EXERCISE DETAILS:
The answer must consist of every line from the data that holds "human".
MATERIAL FOR THIS EXERCISE below:
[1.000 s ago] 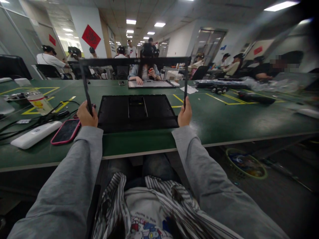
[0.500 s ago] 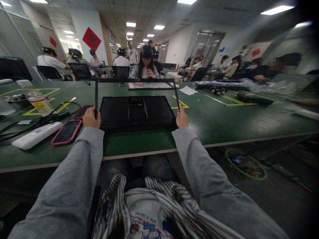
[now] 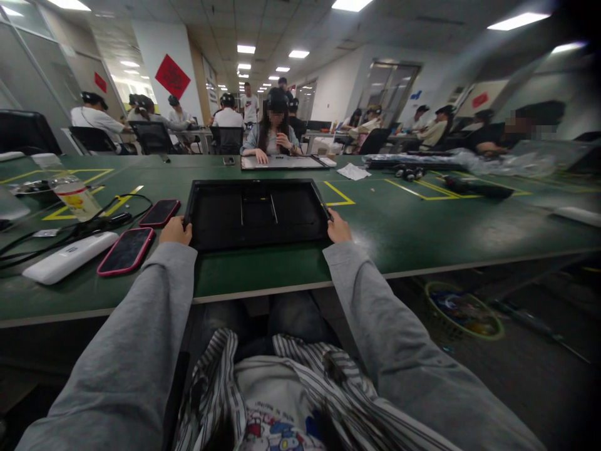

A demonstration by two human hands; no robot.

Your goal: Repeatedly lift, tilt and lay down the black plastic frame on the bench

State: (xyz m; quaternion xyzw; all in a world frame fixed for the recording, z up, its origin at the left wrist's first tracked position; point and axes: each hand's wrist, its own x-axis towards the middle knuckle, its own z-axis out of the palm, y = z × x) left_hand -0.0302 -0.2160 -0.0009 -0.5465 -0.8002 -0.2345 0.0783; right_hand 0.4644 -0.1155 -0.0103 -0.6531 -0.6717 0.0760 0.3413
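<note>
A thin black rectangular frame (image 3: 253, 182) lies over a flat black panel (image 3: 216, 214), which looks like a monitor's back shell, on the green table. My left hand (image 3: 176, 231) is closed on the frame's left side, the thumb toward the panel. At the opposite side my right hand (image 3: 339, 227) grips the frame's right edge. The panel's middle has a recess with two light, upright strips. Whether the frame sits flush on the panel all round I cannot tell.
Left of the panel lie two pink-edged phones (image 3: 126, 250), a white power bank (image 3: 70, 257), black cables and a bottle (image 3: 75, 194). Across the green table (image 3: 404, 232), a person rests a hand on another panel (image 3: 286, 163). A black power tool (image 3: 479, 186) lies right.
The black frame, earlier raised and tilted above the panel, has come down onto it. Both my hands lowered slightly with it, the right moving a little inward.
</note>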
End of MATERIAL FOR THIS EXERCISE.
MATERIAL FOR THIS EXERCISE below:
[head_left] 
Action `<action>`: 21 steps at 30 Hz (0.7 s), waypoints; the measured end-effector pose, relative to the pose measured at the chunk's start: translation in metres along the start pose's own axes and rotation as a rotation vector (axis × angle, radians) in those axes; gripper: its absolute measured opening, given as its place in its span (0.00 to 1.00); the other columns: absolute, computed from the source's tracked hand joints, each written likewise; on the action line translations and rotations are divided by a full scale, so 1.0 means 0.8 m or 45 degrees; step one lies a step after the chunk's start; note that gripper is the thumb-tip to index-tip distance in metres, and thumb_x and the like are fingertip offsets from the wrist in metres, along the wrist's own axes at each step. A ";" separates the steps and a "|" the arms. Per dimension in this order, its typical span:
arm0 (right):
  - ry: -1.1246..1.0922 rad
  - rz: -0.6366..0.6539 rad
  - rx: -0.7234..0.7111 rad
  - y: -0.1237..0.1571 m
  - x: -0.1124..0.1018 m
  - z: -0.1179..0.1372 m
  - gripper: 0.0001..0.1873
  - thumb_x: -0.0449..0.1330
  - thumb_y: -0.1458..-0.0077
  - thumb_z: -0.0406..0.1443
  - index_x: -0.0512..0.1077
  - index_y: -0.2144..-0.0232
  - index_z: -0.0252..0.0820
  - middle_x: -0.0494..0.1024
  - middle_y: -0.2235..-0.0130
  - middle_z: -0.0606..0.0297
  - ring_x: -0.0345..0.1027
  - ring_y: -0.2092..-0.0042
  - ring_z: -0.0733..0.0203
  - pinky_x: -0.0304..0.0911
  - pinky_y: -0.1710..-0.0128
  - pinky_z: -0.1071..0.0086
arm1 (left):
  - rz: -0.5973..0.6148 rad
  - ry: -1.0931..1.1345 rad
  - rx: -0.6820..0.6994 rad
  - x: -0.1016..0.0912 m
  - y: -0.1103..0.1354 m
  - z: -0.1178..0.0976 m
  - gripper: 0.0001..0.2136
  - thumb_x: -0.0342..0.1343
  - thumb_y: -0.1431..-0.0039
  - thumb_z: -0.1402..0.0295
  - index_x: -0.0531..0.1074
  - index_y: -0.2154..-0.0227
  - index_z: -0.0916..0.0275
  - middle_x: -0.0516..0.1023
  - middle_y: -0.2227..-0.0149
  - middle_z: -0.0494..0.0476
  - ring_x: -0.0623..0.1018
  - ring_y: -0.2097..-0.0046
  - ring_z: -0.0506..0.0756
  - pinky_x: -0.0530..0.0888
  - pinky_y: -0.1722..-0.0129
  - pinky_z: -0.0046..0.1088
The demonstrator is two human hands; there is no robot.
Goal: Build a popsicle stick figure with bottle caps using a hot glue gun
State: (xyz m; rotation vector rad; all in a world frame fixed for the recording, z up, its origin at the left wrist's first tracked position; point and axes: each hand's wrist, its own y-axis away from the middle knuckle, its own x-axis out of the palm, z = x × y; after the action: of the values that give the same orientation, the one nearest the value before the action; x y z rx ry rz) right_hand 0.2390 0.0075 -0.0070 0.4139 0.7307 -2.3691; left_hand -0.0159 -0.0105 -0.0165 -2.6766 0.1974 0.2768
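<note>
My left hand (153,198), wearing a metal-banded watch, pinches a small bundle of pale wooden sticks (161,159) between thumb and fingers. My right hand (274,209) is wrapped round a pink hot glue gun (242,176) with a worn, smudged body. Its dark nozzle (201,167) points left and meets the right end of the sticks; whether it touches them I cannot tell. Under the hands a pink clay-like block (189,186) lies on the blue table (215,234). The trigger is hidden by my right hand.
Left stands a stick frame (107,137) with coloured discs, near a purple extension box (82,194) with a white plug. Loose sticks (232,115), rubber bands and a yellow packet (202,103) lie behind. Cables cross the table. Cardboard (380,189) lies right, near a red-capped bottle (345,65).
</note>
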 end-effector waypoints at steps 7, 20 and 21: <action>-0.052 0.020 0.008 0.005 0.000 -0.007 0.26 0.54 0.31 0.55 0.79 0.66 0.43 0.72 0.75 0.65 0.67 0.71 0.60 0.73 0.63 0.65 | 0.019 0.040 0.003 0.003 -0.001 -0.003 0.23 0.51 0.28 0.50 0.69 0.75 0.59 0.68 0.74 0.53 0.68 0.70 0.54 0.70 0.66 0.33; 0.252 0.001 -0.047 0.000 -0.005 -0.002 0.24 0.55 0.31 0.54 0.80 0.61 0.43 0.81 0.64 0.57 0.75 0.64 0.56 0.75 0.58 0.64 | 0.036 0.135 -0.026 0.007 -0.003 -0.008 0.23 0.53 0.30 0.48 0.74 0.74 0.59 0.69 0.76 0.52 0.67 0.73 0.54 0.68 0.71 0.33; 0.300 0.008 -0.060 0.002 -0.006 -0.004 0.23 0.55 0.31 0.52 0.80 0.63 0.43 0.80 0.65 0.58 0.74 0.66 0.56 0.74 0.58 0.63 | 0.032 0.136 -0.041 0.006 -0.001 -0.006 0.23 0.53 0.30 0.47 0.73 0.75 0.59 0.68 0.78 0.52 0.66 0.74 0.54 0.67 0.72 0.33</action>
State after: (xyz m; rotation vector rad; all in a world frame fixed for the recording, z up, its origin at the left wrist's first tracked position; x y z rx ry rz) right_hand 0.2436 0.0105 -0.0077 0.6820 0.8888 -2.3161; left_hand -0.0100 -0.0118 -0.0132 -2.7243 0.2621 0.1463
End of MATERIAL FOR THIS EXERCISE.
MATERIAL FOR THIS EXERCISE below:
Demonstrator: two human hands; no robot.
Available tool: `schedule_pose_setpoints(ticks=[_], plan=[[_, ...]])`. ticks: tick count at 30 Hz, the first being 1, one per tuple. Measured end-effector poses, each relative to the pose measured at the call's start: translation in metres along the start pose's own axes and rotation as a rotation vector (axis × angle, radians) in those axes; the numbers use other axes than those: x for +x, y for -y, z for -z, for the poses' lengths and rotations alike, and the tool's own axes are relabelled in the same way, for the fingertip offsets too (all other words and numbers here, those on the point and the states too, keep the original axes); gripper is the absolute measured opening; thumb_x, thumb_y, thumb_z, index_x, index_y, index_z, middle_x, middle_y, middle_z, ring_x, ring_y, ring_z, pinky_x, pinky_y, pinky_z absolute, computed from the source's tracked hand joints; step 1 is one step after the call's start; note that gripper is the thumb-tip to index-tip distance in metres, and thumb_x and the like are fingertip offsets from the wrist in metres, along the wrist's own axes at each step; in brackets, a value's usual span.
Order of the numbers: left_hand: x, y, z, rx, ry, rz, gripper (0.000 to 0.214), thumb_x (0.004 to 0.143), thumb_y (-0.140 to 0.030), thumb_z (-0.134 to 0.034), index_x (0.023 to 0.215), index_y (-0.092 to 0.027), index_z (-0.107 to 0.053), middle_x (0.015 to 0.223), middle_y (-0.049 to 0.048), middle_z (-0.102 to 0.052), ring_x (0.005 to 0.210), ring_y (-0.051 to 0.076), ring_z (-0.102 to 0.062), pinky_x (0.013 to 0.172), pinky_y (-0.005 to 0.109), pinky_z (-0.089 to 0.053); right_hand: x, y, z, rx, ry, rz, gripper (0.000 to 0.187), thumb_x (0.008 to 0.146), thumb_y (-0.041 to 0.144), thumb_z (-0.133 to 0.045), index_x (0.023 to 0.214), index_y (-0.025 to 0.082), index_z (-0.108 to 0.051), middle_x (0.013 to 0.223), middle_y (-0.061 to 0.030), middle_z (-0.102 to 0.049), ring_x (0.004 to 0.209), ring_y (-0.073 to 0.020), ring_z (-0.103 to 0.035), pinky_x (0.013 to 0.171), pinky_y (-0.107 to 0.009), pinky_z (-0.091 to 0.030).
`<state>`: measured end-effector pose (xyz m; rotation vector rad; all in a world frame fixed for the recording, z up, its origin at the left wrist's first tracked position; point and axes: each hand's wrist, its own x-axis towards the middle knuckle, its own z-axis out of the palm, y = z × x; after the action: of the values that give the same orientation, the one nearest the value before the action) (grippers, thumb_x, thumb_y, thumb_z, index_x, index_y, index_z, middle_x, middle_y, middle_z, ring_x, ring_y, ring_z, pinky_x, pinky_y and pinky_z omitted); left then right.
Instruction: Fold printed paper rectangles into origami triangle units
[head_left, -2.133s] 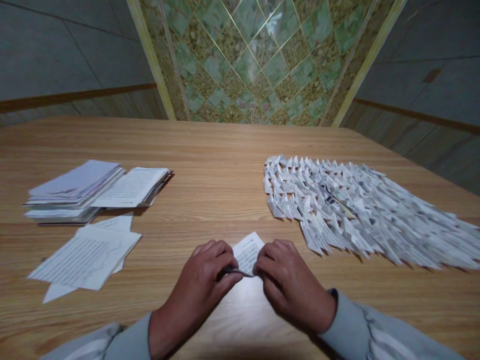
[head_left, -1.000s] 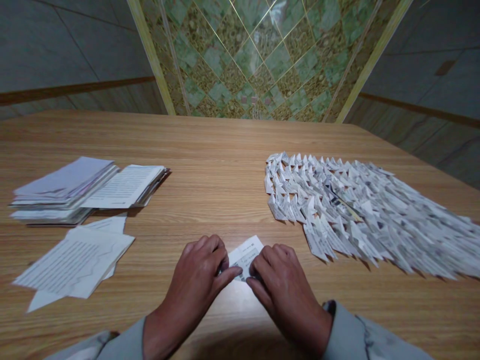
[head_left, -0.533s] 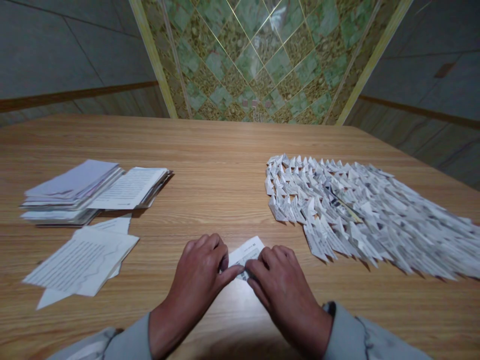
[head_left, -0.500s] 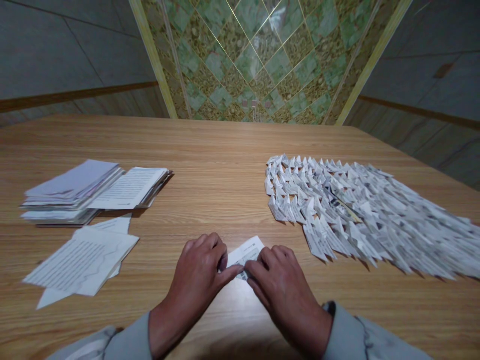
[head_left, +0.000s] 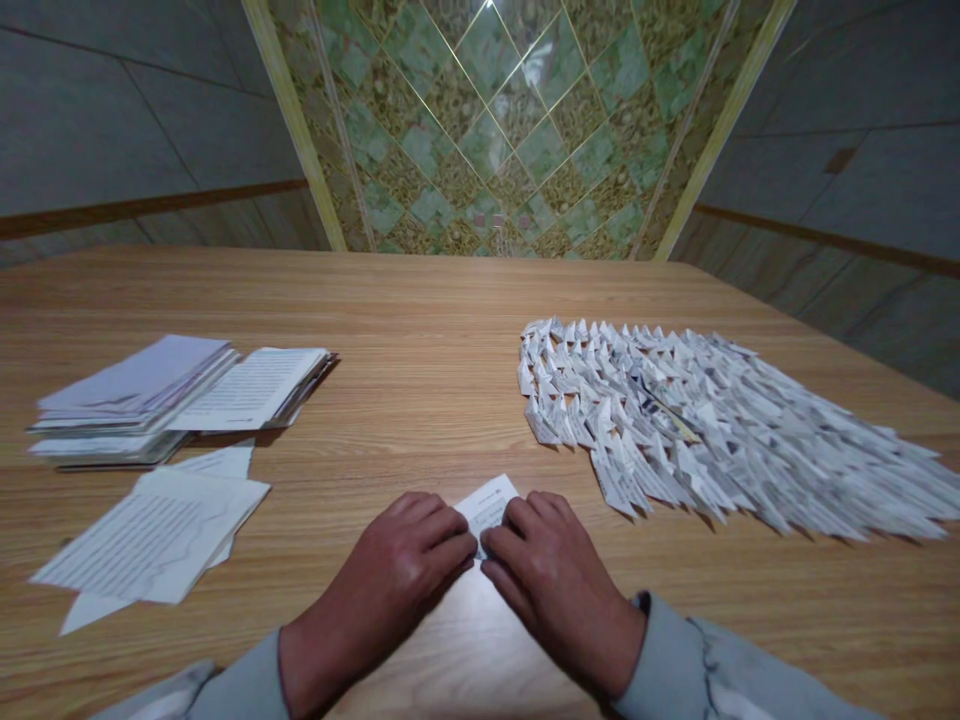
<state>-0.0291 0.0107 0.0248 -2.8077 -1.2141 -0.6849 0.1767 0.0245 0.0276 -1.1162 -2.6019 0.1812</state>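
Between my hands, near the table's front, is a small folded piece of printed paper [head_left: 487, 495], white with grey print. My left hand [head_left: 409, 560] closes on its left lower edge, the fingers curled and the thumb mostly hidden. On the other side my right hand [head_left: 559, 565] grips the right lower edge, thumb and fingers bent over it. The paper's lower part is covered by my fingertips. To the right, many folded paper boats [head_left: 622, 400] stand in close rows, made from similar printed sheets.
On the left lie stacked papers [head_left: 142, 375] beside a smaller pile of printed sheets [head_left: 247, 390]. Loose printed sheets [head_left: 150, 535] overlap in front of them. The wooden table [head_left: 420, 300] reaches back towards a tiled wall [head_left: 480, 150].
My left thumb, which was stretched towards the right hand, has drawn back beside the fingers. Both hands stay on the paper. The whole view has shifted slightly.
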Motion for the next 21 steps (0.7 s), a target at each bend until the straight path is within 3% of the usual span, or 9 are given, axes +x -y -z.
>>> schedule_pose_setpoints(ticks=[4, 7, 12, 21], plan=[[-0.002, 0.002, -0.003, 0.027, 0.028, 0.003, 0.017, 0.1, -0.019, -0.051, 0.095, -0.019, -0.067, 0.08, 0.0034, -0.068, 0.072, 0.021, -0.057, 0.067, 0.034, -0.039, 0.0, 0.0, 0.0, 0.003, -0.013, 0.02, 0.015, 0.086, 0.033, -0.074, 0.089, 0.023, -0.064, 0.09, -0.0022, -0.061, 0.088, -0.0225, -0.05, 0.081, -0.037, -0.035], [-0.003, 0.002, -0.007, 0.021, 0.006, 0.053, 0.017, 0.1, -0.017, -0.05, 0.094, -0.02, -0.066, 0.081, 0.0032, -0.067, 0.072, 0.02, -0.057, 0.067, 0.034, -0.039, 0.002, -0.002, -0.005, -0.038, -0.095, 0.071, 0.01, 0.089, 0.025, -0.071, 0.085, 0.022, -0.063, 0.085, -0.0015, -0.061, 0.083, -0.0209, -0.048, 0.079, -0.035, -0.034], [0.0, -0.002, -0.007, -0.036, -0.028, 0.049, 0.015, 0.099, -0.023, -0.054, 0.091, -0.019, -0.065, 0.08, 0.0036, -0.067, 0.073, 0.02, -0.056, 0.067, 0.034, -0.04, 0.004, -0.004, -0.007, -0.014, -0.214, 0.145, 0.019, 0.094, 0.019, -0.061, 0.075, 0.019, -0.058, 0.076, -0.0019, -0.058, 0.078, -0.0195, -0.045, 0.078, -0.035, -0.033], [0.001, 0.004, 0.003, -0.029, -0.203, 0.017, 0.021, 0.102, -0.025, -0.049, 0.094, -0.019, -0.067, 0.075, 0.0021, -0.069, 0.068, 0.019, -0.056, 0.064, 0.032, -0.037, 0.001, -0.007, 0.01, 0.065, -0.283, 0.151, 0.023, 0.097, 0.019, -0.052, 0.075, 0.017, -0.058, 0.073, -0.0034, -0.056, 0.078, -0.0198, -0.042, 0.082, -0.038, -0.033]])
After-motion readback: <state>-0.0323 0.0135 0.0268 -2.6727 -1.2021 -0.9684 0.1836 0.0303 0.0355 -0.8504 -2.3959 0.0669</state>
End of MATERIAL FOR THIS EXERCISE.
WRITTEN RESPONSE:
A demonstration by two human hands; no robot.
The demonstrator is two human hands; there is no robot.
Demonstrator: two human hands; no robot.

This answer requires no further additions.